(Extracted records)
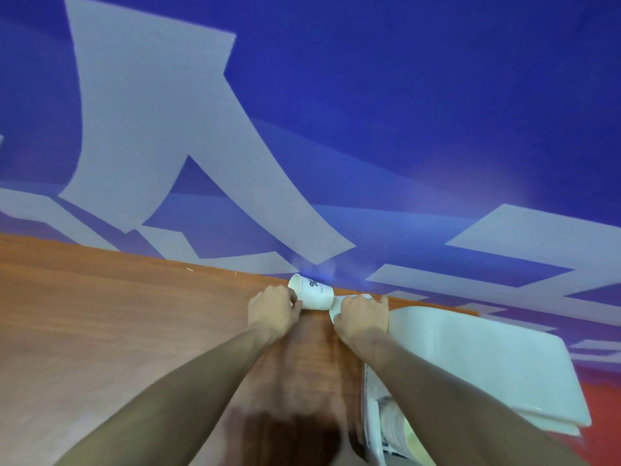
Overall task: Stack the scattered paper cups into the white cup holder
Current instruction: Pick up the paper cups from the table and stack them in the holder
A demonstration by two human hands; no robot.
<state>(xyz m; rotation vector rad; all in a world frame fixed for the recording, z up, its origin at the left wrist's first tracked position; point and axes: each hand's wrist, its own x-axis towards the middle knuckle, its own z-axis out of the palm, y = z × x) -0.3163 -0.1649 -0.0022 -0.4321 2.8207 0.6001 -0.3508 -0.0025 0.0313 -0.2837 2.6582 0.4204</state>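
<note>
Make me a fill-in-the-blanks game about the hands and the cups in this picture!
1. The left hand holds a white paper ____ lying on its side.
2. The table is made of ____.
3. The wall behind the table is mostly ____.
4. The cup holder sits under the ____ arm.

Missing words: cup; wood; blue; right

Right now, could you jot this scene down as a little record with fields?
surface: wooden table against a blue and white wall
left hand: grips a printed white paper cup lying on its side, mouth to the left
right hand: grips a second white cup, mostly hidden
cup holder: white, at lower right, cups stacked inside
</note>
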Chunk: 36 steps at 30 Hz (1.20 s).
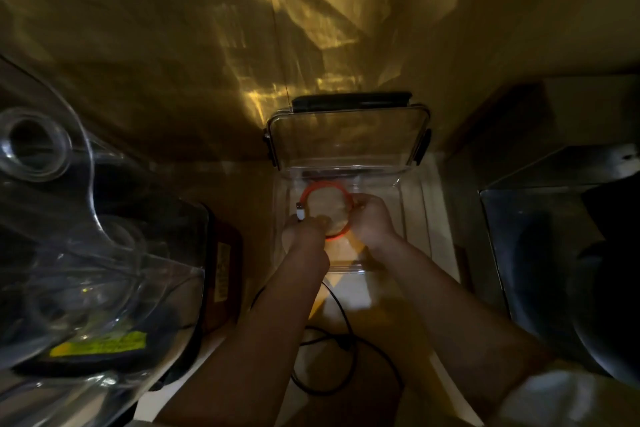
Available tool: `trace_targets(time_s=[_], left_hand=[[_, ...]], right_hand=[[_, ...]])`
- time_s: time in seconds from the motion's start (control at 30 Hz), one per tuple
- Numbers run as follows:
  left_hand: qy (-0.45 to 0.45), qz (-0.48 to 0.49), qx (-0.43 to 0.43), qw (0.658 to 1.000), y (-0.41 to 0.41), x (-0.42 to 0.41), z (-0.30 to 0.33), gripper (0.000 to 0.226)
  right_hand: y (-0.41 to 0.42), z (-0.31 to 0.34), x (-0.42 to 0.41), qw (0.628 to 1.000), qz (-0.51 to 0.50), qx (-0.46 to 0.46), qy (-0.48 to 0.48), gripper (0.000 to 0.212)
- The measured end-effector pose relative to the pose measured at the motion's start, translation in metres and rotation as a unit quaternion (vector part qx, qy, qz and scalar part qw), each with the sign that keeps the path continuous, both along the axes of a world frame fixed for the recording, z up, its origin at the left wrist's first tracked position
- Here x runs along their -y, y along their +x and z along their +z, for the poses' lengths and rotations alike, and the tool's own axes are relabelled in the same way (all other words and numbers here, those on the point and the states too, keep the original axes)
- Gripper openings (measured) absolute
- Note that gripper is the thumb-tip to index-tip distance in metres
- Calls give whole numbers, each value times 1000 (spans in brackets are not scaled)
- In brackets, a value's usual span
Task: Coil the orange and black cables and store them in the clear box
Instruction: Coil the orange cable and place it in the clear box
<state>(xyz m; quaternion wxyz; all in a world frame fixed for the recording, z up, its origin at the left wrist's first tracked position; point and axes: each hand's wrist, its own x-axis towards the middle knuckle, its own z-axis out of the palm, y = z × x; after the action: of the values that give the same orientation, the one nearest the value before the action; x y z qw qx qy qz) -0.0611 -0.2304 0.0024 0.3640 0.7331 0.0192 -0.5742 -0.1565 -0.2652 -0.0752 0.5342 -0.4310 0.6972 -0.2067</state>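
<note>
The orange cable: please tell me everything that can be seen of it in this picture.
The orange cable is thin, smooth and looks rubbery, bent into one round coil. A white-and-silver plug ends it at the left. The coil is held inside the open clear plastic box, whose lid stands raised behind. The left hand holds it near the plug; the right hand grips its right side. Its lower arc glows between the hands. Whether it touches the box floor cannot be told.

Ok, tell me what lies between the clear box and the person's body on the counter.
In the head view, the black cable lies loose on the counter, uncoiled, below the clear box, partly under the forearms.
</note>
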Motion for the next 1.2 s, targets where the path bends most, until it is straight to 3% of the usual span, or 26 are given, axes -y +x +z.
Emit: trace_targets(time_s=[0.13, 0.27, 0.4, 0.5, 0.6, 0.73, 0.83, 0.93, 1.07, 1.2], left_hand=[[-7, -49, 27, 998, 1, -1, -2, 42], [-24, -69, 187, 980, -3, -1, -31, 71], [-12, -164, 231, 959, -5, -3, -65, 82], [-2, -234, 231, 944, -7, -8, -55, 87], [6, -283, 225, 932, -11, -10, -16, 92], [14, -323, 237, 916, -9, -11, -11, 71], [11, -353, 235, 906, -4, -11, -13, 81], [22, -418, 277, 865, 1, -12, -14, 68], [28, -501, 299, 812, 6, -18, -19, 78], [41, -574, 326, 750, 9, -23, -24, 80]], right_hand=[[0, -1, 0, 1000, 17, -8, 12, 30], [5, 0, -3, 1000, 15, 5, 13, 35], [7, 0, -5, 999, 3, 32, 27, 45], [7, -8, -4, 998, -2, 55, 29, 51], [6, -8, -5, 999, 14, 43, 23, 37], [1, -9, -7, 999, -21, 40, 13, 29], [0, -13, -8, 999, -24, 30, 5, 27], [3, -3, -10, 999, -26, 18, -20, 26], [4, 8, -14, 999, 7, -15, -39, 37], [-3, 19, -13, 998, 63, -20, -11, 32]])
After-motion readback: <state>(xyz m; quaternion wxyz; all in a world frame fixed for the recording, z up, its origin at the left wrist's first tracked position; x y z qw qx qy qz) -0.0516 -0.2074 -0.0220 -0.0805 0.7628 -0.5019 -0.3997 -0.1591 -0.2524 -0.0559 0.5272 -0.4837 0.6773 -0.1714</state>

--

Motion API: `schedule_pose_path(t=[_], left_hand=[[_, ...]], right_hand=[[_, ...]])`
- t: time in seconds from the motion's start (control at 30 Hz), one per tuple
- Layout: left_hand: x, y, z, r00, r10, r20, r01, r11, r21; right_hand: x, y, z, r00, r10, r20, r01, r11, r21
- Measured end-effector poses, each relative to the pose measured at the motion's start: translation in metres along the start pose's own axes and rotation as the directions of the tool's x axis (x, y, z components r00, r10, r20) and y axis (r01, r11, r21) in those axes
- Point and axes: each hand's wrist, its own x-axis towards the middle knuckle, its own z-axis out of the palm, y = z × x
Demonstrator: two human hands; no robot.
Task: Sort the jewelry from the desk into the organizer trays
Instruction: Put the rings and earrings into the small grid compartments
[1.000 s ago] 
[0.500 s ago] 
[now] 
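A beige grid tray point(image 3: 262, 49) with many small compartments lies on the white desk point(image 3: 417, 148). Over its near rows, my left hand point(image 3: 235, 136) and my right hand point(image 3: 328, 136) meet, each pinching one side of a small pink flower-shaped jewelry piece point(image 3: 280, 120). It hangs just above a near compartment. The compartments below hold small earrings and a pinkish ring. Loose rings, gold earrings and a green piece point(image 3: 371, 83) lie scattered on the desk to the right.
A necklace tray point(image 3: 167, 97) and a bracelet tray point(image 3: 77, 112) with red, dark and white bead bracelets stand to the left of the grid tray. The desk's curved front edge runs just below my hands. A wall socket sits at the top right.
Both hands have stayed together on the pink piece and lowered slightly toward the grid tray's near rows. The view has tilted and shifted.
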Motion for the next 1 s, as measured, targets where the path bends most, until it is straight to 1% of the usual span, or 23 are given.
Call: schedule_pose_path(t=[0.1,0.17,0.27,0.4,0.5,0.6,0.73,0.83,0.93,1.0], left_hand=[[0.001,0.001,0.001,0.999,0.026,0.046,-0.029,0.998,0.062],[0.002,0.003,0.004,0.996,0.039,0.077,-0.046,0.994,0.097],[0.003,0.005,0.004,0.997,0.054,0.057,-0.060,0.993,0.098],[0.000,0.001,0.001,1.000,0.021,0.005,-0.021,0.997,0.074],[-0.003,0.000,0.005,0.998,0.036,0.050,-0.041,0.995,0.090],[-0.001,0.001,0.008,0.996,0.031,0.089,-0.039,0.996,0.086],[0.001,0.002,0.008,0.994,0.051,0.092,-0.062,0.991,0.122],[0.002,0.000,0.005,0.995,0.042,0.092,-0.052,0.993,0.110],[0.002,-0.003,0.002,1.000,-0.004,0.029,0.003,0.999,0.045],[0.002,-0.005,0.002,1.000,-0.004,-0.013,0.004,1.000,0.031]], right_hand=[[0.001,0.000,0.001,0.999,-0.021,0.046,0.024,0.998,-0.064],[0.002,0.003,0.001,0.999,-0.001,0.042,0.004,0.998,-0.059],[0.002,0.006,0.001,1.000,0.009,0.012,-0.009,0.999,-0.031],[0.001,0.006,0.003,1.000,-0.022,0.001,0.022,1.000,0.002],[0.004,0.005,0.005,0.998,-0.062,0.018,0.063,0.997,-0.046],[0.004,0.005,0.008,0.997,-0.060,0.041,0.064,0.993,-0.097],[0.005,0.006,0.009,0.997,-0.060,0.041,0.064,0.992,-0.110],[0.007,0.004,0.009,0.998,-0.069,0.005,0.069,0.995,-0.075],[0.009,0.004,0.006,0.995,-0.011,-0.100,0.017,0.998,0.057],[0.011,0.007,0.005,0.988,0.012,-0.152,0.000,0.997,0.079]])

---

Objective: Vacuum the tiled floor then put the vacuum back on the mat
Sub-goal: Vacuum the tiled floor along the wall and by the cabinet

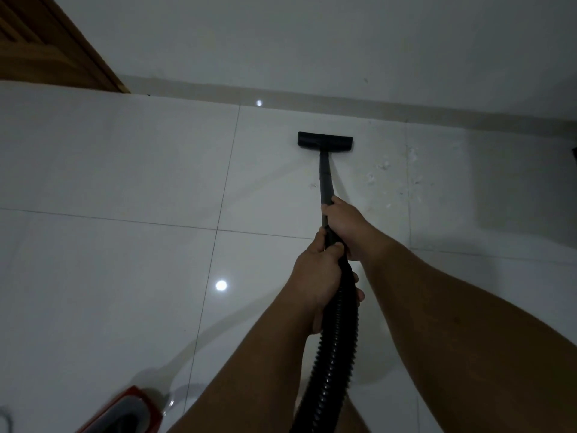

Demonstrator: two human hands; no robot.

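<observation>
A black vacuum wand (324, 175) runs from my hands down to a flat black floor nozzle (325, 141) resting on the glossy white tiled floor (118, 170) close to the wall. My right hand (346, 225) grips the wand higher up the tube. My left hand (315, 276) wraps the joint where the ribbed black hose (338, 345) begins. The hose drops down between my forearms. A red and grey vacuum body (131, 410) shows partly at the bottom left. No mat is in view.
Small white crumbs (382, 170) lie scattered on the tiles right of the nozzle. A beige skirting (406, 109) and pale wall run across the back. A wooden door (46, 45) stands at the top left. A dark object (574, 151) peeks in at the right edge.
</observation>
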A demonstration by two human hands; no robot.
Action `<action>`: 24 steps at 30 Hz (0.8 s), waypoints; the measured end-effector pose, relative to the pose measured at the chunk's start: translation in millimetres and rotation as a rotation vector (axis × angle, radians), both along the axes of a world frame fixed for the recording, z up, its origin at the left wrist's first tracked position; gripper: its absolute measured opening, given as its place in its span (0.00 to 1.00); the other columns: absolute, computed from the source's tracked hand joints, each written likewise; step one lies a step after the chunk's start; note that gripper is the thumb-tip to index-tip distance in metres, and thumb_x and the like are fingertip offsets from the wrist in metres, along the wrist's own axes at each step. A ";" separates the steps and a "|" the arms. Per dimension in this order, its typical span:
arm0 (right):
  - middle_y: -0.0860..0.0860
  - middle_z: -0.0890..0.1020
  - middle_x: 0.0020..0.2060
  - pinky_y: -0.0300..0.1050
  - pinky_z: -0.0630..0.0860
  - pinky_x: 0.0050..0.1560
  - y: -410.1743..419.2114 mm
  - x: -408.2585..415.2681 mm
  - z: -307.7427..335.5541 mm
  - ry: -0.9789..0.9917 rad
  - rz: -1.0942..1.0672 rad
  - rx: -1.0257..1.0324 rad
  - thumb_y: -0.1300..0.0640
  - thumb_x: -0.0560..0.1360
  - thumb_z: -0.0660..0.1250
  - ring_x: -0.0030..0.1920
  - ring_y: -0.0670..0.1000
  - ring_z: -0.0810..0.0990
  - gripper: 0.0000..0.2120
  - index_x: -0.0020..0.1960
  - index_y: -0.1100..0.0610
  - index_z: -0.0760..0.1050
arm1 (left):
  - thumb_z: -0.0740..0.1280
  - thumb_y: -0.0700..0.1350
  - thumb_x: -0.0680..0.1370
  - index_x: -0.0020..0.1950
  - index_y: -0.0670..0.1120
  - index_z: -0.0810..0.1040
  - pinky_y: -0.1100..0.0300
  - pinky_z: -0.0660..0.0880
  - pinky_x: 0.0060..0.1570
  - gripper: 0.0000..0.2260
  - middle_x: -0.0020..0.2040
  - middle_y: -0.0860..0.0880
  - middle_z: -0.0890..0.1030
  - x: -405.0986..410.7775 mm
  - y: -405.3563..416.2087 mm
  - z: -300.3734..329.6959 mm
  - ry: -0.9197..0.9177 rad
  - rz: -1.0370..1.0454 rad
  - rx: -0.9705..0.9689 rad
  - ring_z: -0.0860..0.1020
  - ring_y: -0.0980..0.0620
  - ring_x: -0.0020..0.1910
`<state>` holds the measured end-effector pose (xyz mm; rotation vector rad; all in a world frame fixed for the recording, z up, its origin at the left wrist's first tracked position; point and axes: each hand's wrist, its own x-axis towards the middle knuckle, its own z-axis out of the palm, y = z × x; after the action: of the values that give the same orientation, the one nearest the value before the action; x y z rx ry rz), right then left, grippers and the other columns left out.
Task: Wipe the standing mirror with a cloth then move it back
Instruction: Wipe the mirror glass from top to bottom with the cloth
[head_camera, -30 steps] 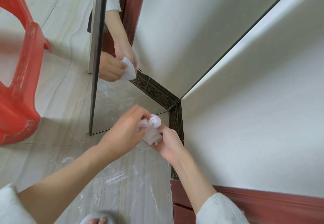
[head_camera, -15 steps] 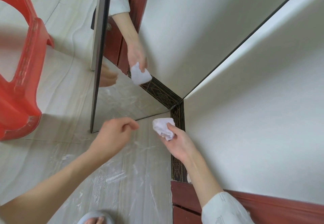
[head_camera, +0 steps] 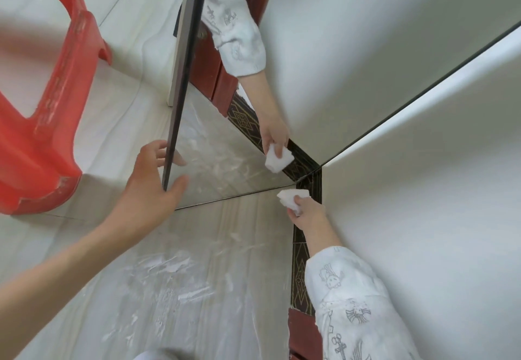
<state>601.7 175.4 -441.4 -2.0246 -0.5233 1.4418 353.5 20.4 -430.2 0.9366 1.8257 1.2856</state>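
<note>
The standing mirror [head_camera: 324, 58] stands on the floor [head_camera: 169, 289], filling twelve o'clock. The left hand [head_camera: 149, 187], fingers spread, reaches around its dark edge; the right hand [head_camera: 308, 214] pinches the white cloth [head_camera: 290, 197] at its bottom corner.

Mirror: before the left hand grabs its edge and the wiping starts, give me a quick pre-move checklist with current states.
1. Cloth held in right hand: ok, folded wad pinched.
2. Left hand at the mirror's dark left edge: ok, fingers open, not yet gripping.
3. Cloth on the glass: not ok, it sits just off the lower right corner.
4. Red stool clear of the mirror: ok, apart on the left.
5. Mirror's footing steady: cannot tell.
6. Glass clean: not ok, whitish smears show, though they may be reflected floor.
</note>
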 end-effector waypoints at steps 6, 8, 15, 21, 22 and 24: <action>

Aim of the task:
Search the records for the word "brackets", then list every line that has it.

Solution below:
- Calls give whole numbers, each value times 1000 (spans in brackets are not scaled)
- In brackets, a value's usual span

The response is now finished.